Beim Bau des Eisenbahnnetzes vor mehr als hundertfünfzig Jahren
war es selbstverständlich, dass bei allen Stationen und Bahnübergängen
eine zuständige Person eingesetzt wurde, welche die notwendigen
Weichen, Signale und Schranken von Hand bediente. Bei diesem System
wurden nicht nur sehr viele Angestellte benötigt, sondern es war auch
unumgänglich, relativ starre Vorschriften über die Abwicklung des
Eisenbahnbetriebes zu erlassen und z.B. die Zugsfolge allen Posten
schriftlich abzugeben. Wurde es ausnahmsweise nötig, von der
Fahrordnung abzuweichen, so war es recht aufwändig, alle beteiligten
Stellen zu informieren.
Man beachte, dass um 1850 das Telefon noch
nicht erfunden war! Lediglich die Telegrafie mit Morsezeichen (1840
erfunden) war als schnelles Übermittlungssystem verfügbar und wurde
von einzelnen Bahngesellschaften für Meldungen zwischen den Stationen
benützt, das Personal entlang der Strecke wurde dagegen über eine
umständliche und langsame Kette von Wärterposten informiert.
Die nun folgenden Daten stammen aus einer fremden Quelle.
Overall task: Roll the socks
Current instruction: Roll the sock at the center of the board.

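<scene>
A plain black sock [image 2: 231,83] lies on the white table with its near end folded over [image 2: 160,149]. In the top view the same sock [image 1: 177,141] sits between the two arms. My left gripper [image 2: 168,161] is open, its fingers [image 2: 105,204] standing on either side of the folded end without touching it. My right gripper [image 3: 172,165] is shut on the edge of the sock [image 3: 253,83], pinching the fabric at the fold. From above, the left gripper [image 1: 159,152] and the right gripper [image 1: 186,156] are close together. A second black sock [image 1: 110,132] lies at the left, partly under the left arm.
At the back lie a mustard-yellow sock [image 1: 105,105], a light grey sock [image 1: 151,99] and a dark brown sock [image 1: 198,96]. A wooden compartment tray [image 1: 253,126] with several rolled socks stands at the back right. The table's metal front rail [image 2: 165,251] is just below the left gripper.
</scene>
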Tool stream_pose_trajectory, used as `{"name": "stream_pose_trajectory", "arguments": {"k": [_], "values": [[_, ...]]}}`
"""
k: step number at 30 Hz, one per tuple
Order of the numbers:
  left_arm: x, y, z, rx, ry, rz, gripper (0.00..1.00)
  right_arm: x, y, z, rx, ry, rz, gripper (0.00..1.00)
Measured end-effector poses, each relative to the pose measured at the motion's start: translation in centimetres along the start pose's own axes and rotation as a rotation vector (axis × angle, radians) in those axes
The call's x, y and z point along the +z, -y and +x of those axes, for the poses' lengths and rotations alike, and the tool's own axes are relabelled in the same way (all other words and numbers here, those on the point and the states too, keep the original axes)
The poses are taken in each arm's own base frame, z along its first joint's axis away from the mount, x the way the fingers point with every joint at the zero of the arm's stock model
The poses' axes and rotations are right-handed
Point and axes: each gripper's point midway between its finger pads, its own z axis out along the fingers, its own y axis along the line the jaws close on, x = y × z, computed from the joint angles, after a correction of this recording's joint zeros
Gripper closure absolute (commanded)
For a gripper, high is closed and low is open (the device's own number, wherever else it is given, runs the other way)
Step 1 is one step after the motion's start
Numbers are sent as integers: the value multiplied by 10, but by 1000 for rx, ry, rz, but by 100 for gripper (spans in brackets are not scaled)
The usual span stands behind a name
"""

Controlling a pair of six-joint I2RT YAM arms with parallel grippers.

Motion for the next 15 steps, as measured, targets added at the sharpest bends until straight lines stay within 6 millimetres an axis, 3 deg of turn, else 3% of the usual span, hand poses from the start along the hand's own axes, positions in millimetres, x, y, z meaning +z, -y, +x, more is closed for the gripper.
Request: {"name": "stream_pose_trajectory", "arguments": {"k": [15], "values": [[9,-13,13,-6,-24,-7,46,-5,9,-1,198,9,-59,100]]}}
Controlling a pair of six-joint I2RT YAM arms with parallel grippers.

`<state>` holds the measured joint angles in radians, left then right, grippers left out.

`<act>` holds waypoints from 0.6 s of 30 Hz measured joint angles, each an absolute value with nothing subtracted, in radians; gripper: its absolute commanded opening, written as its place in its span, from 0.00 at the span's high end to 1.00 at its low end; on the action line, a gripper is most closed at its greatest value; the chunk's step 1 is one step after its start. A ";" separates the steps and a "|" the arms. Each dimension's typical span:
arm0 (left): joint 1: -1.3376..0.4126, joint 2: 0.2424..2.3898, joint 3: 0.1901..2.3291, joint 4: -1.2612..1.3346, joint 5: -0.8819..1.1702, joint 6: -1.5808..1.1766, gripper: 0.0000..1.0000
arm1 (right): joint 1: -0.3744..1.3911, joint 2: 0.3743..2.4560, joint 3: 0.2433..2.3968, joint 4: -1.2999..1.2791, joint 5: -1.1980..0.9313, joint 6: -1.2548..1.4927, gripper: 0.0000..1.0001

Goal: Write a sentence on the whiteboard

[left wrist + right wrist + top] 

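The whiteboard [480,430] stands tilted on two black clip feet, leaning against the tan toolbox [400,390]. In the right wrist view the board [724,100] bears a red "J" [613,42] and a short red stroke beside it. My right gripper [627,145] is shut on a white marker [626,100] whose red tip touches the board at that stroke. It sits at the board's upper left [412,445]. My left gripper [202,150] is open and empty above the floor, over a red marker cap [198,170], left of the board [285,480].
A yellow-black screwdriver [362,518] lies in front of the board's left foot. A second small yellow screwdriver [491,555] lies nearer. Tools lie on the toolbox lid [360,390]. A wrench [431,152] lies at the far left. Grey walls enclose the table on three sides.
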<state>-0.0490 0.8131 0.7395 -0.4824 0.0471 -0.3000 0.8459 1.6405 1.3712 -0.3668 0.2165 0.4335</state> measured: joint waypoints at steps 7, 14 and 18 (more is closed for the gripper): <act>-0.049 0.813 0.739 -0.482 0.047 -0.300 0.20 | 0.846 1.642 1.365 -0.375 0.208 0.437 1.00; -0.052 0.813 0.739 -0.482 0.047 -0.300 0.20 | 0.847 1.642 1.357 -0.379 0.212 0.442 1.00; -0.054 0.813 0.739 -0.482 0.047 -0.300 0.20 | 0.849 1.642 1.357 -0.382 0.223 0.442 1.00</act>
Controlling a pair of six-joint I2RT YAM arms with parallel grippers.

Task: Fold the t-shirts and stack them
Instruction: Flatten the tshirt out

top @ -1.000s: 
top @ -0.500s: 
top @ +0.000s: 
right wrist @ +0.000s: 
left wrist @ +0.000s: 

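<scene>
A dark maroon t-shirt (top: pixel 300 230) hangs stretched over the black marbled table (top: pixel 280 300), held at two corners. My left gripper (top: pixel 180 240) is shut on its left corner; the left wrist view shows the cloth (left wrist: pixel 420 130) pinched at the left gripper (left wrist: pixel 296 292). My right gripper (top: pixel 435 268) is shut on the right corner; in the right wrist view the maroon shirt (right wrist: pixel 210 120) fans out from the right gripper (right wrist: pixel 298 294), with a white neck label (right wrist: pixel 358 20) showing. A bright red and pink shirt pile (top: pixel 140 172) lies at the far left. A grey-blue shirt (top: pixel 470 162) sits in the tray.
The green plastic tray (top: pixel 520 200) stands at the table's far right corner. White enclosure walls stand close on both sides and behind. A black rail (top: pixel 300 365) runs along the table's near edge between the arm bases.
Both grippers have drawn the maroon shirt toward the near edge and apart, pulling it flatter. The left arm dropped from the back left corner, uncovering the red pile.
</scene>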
Erst ab etwa 1875 kündeten die ersten elektrisch betriebenen Läutwerke
den Abgang der Züge aus dem Bahnhof entlang der betroffenen
Strecke an.
Als Signalmittel zwischen dem Bodenpersonal und dem Fahrpersonal
wurden in den Anfangsjahren tagsüber Rufhörner, Flaggen, Glocken
und Handzeichen verwendet, nachts Laternen und Pechfackeln.
Den Lokführern stand die Dampfpfeife der Lok zur
Verfügung. Rote Gegenstände, rotes Licht und rasche Bewegungen
bedeuteten seit jeher "Halt". Die Bedeutung der übrigen Farben
änderte sich jedoch im Verlaufe der Entwicklung: Zunächst zeigten
grüne Flaggen und Lichter sowie langsame Bewegungen Gefahren an und
mahnten zur Vorsicht, während weisse oder unbewegte Gegenstände
freie Fahrt signalisierten. Heute ist dagegen zumindest in Europa
grün für die freie Fahrt und orange (im Eisenbahnjargon "brandgelb")
für "Gefahr" fest etabliert. In den USA leuchtet hingegen an
Fussgängerstreifen die Einladung "WALK" zum Gehen auch heute
noch weiss auf.
1862 erfand Matthias Hipp (seit 1852 Chef der
Eidgenössischen Telegraphenwerkstätte) die "Hipp'sche Wendescheibe",
ein mechanisches Signal
mit elektrischer Fernauslösung, das den Zügen die Erlaubnis zur
Einfahrt in eine Station erteilte bzw. verwehrte. In den 1860er
Jahren entwickelte Hipp auch das erste rein selbsttätige Blocksignal.
Es regelte die Zugsfolge auf längeren Strecken und stellte damit
sicher, dass sich immer nur ein Zug gleichzeitig auf einem
Abschnitt zwischen zwei Signalen befand. Bis dahin war die Benützung
der Streckengeleise nur durch den Fahrplan geregelt und es war in
England zu einer grossen Auffahrkollision gekommen, weil ein
vorausfahrender Zug auf einem steilen Streckenabschnitt
stehengeblieben war.
Mit der Zunahme des Eisenbahnverkehrs stiess diese betriebliche
Organisation immer mehr an die Grenzen ihrer Leistungsfähigkeit.
Es zeigte sich im Verlauf der Eisenbahngeschichte auch immer wieder,
dass Eisenbahnunglücke sehr oft auf eine Verkettung von unglücklichen
Umständen zurückzuführen waren, wobei Extrazüge, Verspätungen (z.B.
infolge von Maschinenschäden oder extremen Witterungsbedingungen)
oder andere Abweichungen vom Normalfahrplan und fehlende,
unvollständige oder missverständliche Absprachen meist am Anfang
standen. Zudem stieg das Risiko mit der Verdichtung der Fahrpläne
und mit der zunehmenden Komplexität der Gleisanlagen in den grossen
Bahnhöfen. Es mussten deshalb Mittel gefunden werden, mit denen sich
die Anzahl der beteiligten Personen reduzieren, die Entscheidungswege
bei betrieblichen Ausnahmesituationen entscheidend verkürzen und
die Zuverlässigkeit der Übermittlung verbessern liessen.